В ПОГОНЕ ЗА СЧАСТЬЕМ
Пожалуй, самая любопытная и интересная фраза, когда-либо внесенная в официальный документ, — это «погоня за счастьем». Она провозглашена неотъемлемым правом. Ее нельзя продать. Ее нельзя подарить. Сомнительно, чтобы ее можно было передать по завещанию.
Право каждого мужчины быть ростом в шесть футов, а каждой женщины — в пять футов четыре дюйма считалось самоочевидным, пока женщины не заявили о своем несомненном праве быть также ростом в шесть футов, что внесло некоторую путаницу в толкование этого риторического фрагмента восемнадцатого века.
Но неотъемлемое право на погоню за счастьем никогда не подвергалось сомнению с тех пор, как оно было провозглашено новым евангелием для Нового Света. Американский народ принял его с энтузиазмом, словно это было открытие золотоискателя, и бросился в погоню так, будто за ним гнался сам дьявол.

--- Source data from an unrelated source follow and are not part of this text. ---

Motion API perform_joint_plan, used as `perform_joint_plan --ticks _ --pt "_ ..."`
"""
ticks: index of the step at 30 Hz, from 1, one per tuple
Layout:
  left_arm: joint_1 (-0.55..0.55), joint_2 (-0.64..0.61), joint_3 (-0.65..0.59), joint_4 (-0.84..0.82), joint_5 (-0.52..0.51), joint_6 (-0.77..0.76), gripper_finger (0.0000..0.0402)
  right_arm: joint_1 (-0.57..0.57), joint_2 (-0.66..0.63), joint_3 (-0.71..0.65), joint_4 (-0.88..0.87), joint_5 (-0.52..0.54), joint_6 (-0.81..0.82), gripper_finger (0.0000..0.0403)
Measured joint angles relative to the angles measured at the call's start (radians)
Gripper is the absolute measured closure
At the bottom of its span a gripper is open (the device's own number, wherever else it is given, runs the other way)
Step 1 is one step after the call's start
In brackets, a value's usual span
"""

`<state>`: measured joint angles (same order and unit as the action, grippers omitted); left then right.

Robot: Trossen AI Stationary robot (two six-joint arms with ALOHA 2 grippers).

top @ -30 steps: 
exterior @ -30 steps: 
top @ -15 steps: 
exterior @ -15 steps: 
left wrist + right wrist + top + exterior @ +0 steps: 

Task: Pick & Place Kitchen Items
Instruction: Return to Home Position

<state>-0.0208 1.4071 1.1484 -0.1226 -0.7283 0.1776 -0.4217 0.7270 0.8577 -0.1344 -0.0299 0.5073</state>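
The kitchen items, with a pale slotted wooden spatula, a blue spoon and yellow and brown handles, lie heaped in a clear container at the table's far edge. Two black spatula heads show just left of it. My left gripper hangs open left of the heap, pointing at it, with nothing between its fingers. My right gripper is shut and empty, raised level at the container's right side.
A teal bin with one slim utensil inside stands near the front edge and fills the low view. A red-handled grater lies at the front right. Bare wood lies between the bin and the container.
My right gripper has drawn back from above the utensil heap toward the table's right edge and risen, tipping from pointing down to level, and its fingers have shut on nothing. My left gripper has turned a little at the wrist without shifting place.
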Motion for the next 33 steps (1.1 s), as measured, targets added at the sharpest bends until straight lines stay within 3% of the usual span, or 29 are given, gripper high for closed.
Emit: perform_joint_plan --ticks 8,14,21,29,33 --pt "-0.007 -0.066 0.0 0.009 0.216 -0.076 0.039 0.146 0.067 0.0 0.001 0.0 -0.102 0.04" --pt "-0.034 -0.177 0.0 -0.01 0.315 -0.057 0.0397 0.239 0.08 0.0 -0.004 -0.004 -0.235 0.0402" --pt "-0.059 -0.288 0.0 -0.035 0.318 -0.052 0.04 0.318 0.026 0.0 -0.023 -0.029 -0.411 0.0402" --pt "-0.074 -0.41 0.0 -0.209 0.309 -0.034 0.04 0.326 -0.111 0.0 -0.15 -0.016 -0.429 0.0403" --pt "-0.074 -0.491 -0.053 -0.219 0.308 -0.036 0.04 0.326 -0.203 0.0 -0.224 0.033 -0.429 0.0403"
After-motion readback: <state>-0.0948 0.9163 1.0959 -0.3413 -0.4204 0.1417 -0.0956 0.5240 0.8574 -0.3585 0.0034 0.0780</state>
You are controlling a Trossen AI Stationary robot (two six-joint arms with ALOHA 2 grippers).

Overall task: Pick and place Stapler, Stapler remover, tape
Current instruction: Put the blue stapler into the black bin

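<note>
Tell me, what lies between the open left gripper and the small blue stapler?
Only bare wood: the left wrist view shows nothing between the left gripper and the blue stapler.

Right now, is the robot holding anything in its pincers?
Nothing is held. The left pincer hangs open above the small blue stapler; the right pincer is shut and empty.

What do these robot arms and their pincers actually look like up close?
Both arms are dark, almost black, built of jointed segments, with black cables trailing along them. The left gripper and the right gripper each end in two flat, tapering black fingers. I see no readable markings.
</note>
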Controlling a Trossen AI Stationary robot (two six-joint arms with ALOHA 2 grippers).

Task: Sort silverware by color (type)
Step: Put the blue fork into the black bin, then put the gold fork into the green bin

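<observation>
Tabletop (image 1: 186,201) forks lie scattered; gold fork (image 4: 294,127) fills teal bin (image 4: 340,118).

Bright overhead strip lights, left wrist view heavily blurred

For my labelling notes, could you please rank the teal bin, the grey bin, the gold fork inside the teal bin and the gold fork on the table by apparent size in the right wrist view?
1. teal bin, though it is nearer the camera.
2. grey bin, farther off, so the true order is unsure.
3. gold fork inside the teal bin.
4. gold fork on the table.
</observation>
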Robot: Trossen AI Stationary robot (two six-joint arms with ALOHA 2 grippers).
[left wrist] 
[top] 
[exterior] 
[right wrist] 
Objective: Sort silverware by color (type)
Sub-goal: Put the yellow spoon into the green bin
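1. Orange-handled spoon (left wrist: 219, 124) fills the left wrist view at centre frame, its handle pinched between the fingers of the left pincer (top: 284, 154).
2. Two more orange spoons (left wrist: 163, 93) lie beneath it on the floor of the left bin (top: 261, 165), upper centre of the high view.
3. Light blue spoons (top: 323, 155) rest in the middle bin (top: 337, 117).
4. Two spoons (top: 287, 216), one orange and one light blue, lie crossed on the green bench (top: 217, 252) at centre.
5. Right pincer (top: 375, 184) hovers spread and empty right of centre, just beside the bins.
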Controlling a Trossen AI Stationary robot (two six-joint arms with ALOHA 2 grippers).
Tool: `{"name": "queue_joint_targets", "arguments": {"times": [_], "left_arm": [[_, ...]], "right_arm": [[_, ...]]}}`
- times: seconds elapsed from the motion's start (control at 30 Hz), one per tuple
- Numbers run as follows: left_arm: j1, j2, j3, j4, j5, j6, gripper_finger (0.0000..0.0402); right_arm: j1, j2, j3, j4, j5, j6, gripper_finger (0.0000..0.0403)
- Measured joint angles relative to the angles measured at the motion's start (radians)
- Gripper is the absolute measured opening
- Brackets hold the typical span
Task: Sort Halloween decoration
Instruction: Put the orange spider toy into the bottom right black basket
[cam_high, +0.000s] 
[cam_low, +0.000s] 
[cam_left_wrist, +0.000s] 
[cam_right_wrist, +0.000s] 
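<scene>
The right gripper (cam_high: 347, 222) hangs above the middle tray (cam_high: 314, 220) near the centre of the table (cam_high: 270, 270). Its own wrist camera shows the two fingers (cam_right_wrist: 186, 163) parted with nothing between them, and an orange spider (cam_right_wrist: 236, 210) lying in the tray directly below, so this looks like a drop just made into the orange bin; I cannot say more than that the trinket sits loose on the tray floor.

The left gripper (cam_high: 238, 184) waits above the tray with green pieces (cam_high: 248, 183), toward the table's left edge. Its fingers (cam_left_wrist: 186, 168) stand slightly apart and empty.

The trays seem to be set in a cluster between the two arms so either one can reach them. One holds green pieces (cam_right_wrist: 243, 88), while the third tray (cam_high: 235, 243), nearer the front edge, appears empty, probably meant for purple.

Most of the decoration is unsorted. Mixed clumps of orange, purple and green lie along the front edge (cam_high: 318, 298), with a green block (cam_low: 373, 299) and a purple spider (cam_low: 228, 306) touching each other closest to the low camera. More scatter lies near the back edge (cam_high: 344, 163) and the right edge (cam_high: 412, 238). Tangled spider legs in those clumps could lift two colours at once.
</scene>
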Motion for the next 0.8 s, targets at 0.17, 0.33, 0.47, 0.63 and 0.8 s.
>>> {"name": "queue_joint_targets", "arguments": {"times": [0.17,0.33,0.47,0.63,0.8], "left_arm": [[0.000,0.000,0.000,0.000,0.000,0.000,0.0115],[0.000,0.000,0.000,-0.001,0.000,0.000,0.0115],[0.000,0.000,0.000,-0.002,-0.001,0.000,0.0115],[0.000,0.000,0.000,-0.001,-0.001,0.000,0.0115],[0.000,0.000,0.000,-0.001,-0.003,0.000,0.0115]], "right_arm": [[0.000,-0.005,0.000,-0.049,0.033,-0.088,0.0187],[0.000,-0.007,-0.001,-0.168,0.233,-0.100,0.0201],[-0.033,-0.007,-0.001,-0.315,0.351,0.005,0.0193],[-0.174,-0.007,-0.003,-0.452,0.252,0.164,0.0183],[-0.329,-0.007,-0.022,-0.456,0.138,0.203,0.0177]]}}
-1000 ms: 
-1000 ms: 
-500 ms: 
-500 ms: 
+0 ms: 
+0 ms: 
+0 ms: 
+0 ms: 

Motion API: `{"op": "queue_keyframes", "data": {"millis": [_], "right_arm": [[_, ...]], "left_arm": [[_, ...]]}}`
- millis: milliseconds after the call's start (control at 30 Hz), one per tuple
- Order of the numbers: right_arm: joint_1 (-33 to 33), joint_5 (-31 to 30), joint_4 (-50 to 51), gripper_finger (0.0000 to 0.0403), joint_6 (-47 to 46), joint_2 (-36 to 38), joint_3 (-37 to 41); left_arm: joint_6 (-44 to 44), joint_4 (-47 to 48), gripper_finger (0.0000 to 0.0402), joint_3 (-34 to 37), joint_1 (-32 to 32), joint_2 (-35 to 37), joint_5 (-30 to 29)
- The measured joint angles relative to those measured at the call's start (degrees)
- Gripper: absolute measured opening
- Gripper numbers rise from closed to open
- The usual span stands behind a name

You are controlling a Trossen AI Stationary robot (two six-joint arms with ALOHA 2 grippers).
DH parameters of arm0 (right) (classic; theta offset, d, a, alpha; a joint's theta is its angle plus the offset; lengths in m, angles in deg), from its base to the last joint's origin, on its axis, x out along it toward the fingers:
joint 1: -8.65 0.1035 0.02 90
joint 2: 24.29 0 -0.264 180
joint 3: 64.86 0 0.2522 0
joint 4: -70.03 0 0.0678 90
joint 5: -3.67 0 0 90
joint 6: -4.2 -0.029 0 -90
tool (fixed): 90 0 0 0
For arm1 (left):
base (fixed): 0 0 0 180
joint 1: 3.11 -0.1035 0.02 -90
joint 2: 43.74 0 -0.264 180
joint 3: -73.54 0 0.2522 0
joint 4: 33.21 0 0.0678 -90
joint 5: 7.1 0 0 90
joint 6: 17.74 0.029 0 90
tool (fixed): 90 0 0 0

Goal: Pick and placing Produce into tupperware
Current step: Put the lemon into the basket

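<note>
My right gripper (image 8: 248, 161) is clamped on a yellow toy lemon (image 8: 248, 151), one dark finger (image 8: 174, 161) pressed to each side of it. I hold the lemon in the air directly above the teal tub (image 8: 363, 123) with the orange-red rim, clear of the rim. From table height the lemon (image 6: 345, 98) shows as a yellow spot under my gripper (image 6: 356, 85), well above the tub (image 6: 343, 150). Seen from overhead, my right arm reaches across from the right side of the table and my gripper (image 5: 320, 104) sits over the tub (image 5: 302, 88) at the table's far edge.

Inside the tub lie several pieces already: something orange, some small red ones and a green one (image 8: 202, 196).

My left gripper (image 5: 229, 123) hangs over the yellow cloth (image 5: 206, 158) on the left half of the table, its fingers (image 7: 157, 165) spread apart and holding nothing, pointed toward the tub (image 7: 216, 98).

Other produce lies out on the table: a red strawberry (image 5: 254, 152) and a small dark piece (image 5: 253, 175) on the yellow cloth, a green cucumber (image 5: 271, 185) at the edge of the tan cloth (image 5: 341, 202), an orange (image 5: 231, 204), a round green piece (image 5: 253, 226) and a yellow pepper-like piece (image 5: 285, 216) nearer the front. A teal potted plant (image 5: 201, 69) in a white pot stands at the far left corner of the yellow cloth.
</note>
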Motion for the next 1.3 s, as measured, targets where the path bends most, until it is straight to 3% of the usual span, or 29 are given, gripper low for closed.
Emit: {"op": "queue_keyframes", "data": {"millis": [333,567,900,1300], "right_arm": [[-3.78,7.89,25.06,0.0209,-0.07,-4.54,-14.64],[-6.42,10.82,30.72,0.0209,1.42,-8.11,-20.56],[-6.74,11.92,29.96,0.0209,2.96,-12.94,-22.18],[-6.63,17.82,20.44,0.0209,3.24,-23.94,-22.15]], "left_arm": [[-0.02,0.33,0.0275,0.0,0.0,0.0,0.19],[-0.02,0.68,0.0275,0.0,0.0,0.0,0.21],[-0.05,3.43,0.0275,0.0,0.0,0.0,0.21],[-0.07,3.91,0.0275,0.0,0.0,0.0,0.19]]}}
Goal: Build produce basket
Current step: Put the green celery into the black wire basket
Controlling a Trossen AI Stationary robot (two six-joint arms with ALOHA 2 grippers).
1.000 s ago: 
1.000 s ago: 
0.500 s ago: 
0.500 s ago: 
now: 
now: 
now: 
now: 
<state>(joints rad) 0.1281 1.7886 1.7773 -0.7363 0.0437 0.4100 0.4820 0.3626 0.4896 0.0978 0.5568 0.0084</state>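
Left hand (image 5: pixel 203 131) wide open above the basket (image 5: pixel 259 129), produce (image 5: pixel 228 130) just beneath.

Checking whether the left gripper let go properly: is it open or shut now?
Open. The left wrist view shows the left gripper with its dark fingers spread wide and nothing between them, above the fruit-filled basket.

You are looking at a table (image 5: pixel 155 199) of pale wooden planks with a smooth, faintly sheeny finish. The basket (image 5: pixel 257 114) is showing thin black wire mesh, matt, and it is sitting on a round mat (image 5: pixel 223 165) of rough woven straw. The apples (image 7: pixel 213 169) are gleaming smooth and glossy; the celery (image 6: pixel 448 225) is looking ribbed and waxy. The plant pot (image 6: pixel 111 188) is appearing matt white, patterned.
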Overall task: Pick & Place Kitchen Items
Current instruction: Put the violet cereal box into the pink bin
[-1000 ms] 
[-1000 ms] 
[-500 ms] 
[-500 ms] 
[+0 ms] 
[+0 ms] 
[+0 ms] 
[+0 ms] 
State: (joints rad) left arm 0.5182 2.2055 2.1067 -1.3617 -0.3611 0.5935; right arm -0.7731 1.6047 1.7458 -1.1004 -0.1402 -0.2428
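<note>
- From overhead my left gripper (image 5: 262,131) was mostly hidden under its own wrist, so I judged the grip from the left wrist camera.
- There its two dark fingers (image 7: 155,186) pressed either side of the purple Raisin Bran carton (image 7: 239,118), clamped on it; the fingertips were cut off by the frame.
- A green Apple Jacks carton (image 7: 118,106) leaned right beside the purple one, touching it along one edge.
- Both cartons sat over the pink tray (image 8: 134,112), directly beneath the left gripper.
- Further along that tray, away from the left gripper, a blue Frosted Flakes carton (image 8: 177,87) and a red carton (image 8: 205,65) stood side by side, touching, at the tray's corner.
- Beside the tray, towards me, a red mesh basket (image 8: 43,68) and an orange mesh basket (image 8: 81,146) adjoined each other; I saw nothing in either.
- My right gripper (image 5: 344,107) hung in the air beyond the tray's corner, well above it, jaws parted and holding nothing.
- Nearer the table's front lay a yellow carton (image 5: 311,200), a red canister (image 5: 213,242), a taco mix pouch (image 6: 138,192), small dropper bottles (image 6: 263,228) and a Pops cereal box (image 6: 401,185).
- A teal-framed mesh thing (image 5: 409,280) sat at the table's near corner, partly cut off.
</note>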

Если бы было провозглашено, что счастье — это общее право человеческого рода, отчуждаемое или иное, что все люди счастливы или могут быть счастливы, история и традиция могли бы вмешаться, чтобы вызвать сомнение в том, может ли даже новая форма правления так изменить этическое состояние. Но право сделать счастье предметом погони, данное в фундаментальном билле о правах, имело совсем другой аспект. Люди были заняты многими делами, большинство из которых были катастрофическими, некоторые — весьма похвальными. Секта в Галилее провозгласила погоню за праведностью единственной или высшей целью бессмертных сил человека. Однако награды за это не всегда были немедленными. Здесь же было политическое одобрение погони за тем, что все признавали благом.
Учитывая мучительную тоску каждого человека по счастью, это было веским основанием для того, чтобы пуститься в погоню за ним. И любопытный эффект этого «mot d'ordre» заключался в том, что погоня завладела вниманием как нечто самое существенное, а само счастье откладывалось, почти неизменно, на какое-то будущее время, когда досуг или пресыщение, то есть расслабление или утоление желаний, должны были вызвать то физическое и моральное сияние, которое обычно принимается за счастье. Это сияние благополучия иногда называют довольством, но довольство не входило в программу. Если оно и приходило, то только после напряженной погони, которая и была неотъемлемым правом.
Люди, конечно, имеют разные представления о счастье, но каковы бы они ни были, существует почти всеобщий обычай откладывать само счастье на потом. Это, конечно, особенно верно для нашей американской системы, где у нас есть закрепленное право на само счастье. Другие нации, у которых нет такого права, могут довольствоваться случайными крупицами, редкими моментами, которые, несомненно, выпадают людям и народам, не имеющим привилегии голосовать, или таким привилегированным местам, как город Нью-Йорк, чье правительство всегда остается прежним, как бы они ни голосовали.